Start of Block
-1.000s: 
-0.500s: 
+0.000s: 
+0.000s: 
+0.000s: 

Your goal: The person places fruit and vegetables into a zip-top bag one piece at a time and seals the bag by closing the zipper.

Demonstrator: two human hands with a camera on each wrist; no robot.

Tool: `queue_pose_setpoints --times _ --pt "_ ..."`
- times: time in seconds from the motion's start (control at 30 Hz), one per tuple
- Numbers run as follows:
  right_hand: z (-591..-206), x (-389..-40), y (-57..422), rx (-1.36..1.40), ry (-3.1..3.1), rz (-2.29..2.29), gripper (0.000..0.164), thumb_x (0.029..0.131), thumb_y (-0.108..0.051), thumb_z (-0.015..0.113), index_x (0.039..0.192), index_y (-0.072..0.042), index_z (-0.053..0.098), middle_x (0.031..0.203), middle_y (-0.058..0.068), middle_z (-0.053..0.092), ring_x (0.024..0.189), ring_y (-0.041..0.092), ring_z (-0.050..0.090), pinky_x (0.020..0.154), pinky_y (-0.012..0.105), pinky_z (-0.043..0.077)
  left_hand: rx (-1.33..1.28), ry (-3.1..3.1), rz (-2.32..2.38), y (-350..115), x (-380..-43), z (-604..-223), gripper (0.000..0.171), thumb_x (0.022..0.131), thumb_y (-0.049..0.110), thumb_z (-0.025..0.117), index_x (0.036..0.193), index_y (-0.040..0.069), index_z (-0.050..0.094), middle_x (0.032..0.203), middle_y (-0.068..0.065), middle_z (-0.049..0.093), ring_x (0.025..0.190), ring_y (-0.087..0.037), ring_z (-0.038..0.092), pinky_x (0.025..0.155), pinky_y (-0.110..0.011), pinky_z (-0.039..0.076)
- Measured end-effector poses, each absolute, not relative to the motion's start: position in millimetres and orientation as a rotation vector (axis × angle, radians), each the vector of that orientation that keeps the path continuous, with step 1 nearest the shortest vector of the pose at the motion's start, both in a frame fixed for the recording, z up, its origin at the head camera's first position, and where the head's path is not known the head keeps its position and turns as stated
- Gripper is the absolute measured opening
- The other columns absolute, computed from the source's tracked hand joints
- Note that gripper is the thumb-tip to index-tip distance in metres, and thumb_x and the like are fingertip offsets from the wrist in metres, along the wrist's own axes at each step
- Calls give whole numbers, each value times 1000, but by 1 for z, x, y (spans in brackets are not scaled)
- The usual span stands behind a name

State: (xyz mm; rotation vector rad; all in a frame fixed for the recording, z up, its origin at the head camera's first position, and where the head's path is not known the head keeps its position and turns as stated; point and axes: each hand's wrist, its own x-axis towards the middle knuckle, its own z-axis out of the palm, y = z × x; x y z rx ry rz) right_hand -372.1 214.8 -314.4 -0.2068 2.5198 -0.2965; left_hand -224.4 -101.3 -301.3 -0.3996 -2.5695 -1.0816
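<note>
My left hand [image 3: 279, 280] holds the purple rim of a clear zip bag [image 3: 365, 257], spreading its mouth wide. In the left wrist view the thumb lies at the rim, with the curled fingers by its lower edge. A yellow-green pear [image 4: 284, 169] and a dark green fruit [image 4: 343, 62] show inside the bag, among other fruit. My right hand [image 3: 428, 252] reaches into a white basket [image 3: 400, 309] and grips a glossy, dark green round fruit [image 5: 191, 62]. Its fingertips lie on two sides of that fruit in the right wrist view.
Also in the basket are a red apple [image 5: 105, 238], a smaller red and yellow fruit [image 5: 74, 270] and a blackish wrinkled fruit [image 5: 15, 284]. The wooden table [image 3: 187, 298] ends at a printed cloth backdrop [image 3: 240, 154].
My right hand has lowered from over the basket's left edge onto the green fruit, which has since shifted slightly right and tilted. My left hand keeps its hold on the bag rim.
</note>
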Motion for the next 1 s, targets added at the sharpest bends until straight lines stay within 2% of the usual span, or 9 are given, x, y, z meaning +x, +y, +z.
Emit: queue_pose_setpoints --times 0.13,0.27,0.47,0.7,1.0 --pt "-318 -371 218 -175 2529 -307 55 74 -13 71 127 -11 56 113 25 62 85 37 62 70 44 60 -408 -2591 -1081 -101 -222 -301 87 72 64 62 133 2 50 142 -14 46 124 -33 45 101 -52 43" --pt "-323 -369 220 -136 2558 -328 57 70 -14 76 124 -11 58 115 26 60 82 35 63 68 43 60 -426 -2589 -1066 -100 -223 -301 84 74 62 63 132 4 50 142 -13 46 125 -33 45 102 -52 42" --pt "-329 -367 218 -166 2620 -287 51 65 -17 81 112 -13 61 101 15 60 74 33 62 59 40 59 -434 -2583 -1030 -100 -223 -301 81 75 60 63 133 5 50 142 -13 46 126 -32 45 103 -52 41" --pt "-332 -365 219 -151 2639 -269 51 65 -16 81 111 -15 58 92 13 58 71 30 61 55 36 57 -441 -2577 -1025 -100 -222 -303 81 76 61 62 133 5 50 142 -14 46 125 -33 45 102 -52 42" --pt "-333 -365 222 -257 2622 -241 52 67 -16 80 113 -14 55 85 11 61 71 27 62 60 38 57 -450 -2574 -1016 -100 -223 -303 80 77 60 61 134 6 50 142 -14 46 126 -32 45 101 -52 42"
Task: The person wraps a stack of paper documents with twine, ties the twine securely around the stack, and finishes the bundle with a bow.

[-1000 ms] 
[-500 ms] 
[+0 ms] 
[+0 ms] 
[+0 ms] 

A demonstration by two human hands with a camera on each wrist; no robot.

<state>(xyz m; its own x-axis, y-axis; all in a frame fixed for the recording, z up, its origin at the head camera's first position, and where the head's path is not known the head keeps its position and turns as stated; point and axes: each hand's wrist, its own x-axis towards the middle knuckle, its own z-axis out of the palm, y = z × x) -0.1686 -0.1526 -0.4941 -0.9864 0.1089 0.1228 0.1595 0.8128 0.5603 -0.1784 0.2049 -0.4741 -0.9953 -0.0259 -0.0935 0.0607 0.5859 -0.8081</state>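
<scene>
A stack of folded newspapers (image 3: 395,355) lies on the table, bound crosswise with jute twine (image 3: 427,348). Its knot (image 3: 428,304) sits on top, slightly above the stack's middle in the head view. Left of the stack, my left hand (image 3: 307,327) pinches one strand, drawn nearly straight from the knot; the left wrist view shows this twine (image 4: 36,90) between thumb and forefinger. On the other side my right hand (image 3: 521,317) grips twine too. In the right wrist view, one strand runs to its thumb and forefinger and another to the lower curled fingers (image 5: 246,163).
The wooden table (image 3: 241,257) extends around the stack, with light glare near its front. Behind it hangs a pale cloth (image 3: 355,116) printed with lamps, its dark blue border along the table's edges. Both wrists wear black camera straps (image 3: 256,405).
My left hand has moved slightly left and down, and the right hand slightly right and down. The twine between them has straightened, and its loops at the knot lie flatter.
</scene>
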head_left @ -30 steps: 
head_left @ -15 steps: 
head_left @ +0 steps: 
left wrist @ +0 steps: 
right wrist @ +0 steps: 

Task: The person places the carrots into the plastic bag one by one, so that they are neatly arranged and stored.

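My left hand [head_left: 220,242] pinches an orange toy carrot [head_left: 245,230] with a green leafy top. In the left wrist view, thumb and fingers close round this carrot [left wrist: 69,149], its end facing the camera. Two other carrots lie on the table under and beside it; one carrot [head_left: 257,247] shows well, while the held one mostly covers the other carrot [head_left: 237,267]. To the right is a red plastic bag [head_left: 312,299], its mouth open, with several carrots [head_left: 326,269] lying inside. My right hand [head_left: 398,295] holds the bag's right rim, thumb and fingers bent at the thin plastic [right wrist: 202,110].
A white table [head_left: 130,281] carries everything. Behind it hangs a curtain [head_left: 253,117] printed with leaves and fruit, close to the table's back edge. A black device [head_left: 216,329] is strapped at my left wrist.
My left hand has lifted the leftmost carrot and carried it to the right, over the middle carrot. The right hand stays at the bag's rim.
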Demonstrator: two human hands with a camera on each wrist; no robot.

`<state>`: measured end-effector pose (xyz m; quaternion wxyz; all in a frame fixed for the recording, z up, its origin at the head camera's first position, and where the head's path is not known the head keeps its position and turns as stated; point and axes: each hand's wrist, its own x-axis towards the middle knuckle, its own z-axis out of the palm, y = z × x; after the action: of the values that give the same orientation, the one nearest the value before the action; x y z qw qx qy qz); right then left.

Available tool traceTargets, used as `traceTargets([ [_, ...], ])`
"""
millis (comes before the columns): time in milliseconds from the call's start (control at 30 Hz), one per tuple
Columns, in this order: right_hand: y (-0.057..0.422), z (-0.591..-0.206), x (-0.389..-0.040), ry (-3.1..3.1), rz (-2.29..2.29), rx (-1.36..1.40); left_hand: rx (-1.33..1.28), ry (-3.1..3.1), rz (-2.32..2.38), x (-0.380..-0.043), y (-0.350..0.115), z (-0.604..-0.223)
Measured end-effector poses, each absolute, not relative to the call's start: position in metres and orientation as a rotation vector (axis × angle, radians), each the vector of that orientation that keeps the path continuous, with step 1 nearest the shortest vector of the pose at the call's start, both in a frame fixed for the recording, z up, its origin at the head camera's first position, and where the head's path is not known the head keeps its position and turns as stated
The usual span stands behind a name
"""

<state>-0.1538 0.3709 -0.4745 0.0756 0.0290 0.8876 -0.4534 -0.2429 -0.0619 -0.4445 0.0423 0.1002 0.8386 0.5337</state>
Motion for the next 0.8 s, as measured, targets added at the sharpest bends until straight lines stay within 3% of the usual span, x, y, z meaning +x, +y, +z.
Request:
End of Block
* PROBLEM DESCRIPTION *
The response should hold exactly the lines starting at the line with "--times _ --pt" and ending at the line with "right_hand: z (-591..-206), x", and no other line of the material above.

* RESULT FOR THIS TASK *
Tool: `queue_pose_setpoints --times _ --pt "_ ..."`
- times: time in seconds from the motion's start (control at 30 Hz), one per tuple
- Numbers run as follows:
  right_hand: z (-591..-206), x (-389..-40), y (-57..422), rx (-1.36..1.40), ry (-3.1..3.1), rz (-2.29..2.29), gripper (0.000..0.164), thumb_x (0.029..0.131), thumb_y (-0.108..0.051), thumb_z (-0.015..0.113), index_x (0.039..0.192), index_y (-0.072..0.042), index_z (-0.053..0.098), middle_x (0.031..0.203), middle_y (-0.058..0.068), middle_z (-0.053..0.092), ring_x (0.024..0.189), ring_y (-0.041..0.092), ring_z (-0.050..0.090), pinky_x (0.020..0.154), pinky_y (-0.012..0.105), pinky_z (-0.043..0.077)

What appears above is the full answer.